Provided material:
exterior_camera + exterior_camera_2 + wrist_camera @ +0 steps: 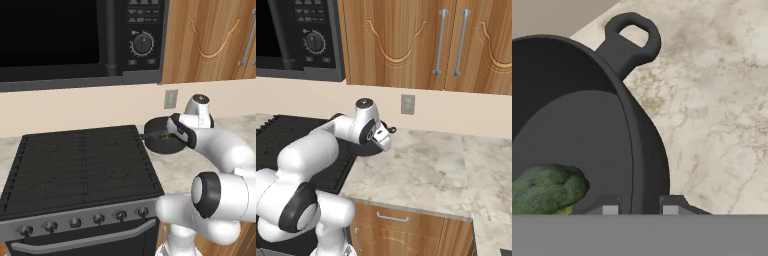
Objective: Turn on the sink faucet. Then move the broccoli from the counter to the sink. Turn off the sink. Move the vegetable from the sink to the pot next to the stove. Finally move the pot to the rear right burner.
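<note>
The pot [587,125] stands on the worktop [446,165] just right of the stove [80,165], near the back wall, with the broccoli [547,189] already lying inside it. The pincer [640,209] is down at the pot's rim, one fingertip inside the wall and the other outside, the jaws drawn nearly together on the thin wall between them, so it has the pot by its rim. The pot's loop handle [632,37] sticks out on the far side, free.

By the look of it the pot is rigid and fairly heavy for its size, with a smooth dark wall that could slip or swing in a narrow pinch. Held at one point of the rim it is likely to tilt away from the grip when lifted, and the light, loose broccoli could roll about inside. A slow, low carry left toward the rear right burner [112,141] seems wise, keeping the base level
</note>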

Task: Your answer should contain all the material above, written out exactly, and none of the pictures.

Answer:
exterior_camera + exterior_camera_2 + wrist_camera @ +0 steps: 
Objective: Turn on the sink faucet. Then move the broccoli from the counter to the sink. Turn off the sink. Move the vegetable from the sink to the pot next to the stove. Finally move the pot to the rear right burner.
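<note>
The pot [587,125] stands on the worktop [446,165] just right of the stove [80,165], near the back wall, with the broccoli [547,189] already lying inside it. The pincer [640,209] is down at the pot's rim, one fingertip inside the wall and the other outside, the jaws drawn nearly together on the thin wall between them, so it has the pot by its rim. The pot's loop handle [632,37] sticks out on the far side, free.

By the look of it the pot is rigid and fairly heavy for its size, with a smooth dark wall that could slip or swing in a narrow pinch. Held at one point of the rim it is likely to tilt away from the grip when lifted, and the light, loose broccoli could roll about inside. A slow, low carry left toward the rear right burner [112,141] seems wise, keeping the base level
</note>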

The exercise concludes with that.